Entries taken from a collection
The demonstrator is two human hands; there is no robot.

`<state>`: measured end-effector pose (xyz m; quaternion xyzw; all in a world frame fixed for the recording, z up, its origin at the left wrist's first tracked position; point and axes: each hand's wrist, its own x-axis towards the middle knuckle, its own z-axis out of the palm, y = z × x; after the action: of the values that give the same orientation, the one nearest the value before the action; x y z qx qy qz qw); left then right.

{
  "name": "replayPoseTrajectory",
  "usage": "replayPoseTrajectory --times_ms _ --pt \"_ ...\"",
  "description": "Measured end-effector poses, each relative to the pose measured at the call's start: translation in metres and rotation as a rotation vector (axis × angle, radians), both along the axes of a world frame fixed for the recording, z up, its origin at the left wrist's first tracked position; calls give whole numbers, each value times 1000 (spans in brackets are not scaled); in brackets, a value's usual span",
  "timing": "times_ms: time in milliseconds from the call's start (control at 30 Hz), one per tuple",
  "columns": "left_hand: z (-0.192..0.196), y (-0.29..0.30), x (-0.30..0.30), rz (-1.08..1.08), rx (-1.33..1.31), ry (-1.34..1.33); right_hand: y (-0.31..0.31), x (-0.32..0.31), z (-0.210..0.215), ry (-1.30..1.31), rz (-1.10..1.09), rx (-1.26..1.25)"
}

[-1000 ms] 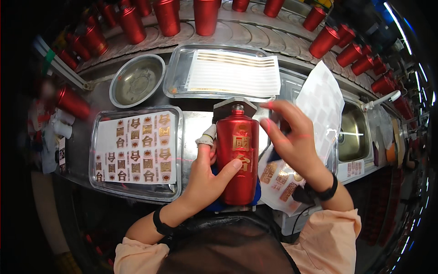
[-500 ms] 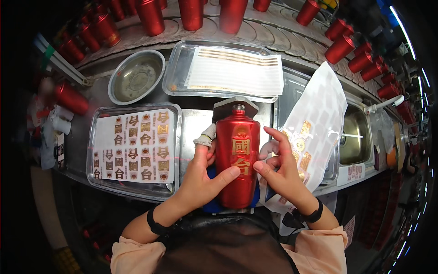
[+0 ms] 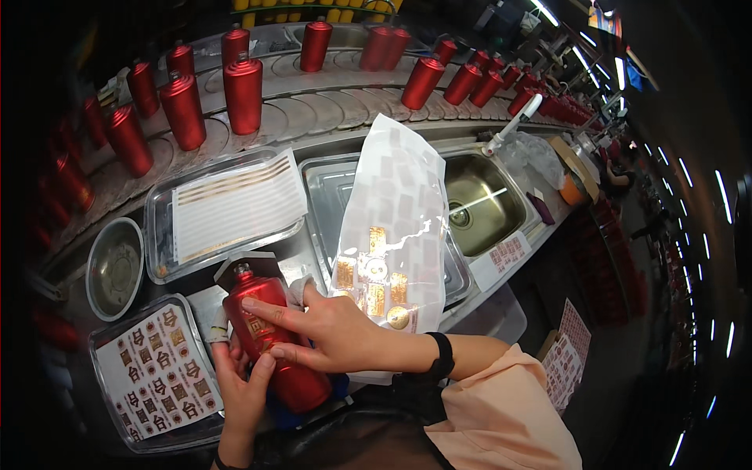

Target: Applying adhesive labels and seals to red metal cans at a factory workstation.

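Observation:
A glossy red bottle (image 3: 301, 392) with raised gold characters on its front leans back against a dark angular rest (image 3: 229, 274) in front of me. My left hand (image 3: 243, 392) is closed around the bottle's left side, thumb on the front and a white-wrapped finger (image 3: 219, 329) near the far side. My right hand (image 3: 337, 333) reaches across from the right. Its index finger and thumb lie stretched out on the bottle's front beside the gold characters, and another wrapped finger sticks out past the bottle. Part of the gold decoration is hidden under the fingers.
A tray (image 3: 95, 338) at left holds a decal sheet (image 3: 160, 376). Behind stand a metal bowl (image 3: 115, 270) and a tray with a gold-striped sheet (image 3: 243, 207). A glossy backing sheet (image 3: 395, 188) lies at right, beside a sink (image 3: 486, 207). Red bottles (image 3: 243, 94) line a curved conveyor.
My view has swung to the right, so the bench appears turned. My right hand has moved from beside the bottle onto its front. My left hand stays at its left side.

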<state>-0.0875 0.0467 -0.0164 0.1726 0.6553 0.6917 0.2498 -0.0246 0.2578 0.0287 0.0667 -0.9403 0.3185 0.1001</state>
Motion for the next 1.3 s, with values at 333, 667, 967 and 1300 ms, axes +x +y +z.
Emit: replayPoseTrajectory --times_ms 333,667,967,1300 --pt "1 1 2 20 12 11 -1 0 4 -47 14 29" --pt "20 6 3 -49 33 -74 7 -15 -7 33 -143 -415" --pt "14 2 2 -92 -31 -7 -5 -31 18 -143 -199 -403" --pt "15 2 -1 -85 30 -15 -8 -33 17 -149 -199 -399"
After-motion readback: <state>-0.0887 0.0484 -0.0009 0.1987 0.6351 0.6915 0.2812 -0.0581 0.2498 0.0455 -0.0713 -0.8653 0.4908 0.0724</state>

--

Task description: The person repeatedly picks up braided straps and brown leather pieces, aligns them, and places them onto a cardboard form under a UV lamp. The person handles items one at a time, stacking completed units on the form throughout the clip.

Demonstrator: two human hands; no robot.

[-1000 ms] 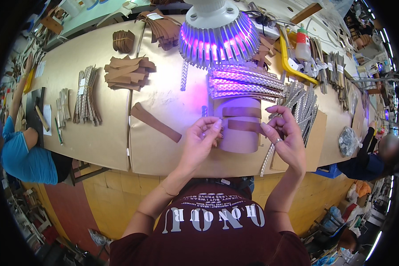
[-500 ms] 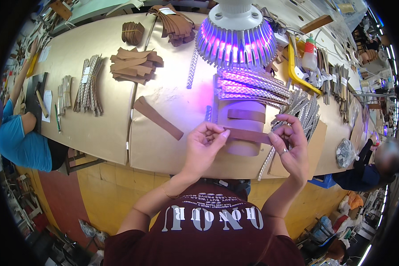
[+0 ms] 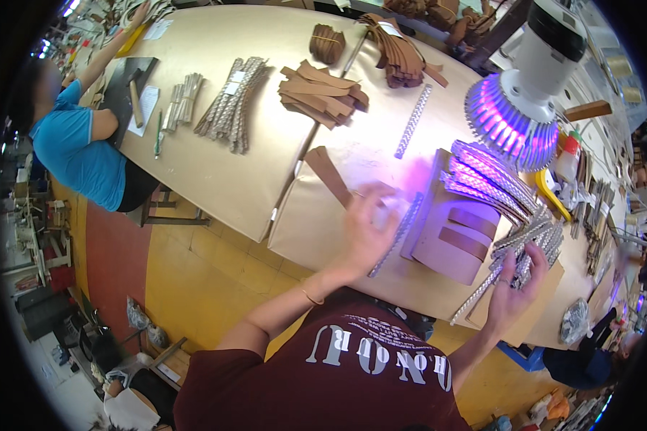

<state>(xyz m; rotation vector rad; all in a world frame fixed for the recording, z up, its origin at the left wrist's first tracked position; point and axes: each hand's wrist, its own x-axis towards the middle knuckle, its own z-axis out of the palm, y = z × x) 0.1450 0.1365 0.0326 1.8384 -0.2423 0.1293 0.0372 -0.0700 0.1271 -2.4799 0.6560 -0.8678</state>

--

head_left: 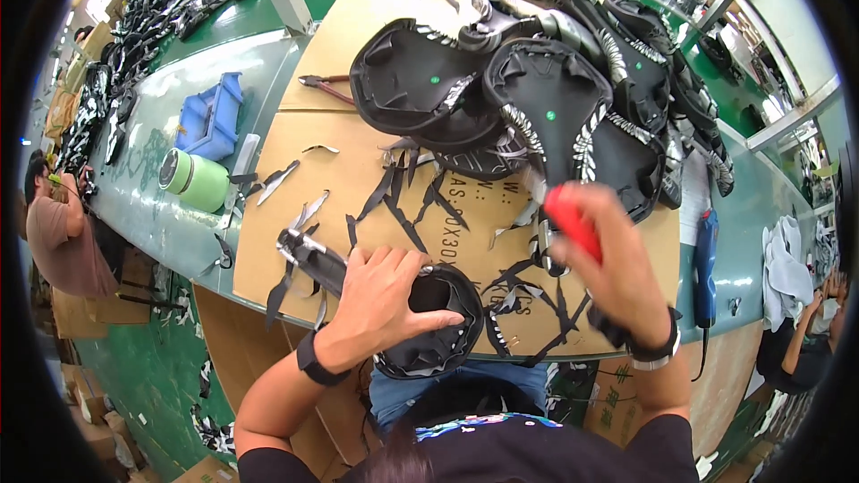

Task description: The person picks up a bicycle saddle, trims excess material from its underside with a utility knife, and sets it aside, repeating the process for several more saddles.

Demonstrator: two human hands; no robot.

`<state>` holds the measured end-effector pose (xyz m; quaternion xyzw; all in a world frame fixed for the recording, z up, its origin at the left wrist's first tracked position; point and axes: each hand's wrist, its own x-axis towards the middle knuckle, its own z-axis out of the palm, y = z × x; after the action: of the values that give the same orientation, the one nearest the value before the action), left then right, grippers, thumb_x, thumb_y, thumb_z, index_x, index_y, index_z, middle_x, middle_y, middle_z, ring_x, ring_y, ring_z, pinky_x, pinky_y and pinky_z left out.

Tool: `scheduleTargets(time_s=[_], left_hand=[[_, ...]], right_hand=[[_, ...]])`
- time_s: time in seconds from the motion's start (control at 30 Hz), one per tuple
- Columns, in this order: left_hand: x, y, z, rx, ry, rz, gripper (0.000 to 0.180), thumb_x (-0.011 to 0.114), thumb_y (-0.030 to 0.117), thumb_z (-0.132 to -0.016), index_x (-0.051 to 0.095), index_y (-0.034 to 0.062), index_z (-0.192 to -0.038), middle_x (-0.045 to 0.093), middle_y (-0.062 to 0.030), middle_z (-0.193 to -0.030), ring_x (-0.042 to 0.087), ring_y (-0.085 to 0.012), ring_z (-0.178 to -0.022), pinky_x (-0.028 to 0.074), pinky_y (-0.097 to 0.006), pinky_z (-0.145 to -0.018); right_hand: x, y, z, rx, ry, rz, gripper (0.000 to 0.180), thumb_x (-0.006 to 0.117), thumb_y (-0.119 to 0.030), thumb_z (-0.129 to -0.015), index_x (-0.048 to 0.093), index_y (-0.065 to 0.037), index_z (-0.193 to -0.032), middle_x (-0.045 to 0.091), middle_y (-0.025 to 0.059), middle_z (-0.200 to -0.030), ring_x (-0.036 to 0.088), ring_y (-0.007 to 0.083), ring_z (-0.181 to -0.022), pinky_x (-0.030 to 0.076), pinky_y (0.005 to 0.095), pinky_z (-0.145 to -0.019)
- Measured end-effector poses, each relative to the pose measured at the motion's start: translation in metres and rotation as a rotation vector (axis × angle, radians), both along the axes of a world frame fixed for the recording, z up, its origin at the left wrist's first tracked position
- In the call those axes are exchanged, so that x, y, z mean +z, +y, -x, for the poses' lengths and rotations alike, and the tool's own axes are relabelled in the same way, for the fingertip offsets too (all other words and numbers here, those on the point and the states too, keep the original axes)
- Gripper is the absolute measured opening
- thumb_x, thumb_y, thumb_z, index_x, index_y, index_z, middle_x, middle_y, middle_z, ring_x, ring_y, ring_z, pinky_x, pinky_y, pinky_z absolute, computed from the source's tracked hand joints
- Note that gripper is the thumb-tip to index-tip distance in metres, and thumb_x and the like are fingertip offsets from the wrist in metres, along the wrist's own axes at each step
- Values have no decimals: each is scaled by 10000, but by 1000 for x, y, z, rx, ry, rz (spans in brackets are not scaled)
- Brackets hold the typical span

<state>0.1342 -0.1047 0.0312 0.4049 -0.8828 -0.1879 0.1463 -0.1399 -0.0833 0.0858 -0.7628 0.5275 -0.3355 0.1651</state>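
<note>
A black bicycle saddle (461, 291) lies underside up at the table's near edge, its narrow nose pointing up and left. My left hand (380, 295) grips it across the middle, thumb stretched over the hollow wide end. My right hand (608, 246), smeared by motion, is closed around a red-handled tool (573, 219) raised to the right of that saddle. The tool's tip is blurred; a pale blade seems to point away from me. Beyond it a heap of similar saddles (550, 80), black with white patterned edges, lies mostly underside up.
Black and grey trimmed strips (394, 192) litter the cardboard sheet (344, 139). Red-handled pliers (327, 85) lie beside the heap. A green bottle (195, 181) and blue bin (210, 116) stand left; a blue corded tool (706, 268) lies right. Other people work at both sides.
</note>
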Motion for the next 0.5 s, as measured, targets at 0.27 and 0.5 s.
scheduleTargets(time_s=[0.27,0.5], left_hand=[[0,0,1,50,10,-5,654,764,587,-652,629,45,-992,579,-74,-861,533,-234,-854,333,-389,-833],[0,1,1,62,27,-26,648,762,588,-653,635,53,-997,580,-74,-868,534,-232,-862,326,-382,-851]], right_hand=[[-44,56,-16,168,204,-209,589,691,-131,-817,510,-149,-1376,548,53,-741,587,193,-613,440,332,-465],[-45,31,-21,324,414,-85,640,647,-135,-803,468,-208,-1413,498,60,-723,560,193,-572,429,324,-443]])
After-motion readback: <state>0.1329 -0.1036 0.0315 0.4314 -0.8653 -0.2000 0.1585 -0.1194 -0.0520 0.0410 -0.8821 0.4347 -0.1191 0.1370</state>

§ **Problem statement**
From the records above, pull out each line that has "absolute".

§ **Expected answer**
- Gripper is the absolute measured opening
- thumb_x, thumb_y, thumb_z, index_x, index_y, index_z, middle_x, middle_y, middle_z, ring_x, ring_y, ring_z, pinky_x, pinky_y, pinky_z absolute, computed from the source's tracked hand joints

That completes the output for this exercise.